How to Log response time and request handler in IHS

How to Log response time and request handler in IHS

Purpose – To update the logging response time and request handler in IBM Http server logs

Assuming that we have setup WAS environment with two JVM’s in a clusters environment with frontend IHS Webserver. There are situation where in we would like to know which JVM actually served the request and how much time it took for the response back from Websphere application server to IHS webserver.

Here are the two logging configuration changes that we can add to the log format that is currenly active.

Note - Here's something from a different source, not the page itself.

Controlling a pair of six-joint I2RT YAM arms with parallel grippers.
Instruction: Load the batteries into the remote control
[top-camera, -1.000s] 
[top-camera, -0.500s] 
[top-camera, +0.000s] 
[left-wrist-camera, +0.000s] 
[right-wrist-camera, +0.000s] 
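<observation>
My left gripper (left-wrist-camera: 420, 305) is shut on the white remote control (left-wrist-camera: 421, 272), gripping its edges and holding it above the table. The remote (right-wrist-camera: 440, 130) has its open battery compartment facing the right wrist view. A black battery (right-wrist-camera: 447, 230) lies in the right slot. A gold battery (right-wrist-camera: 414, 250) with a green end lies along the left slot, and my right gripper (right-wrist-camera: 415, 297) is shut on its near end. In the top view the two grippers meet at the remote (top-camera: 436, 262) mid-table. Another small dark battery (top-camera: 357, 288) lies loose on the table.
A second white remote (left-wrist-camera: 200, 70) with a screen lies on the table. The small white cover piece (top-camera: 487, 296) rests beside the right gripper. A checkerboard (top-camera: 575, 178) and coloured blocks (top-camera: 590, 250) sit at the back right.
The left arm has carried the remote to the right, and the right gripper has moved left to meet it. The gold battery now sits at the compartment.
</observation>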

1. Logging the JVM that handled the request –

During the troubleshooting process, it may help to know which JVM handles a particular request. There are multiple ways of logging the JVM processesing a request. Two of the most popular ways are to handle the %{WAS}e environment variable, or to use the JESSIONID cookie.
Using the %{WAS}e environment variable
For requests that are handled with the WebSphere plug-in, the plug-in module creates an environment variable called WAS which contains the server that handled the request. The WAS environment variable is logged in the access logs by adding the following to the LogFormat statement: %{WAS}e.
LogFormat “%h %l %u %t “%r” %>s %b %{WAS}e” common

When the %{WAS}e string is added, the hostname and transport port number of the JVM used to serve the request is logged. For example, “”.

2. Logging response times –

Logging the response time for each request is useful when debugging performance or timing issues.
By adding %D to the access log format, the server saves the response time in microseconds. For example:
LogFormat “%h %l %u %t “%r” %>s %b %D” common

One microsecond is a millionth of a second. This metric is typically too small to be practical; most people prefer to work with milliseconds instead. ( milliseconds = microseconds / 1000 )
When using the values logged with %D, keep in mind that these numbers include a network component. The %D format string counts the time until all the response bytes are passed to the TCP layer in the IHS system. If there is a network or configuration issue, the values logged in the access log will be much higher than the actual time used by the WebSphere Commerce JVMs to execute the request and return it to the plug-in component in IHS.
In general %D logging is a good reference of the JVMs performance, if you suspect the numbers are too high compared to the expected JVM performance, you should enable additional monitoring in the JVM and network layers.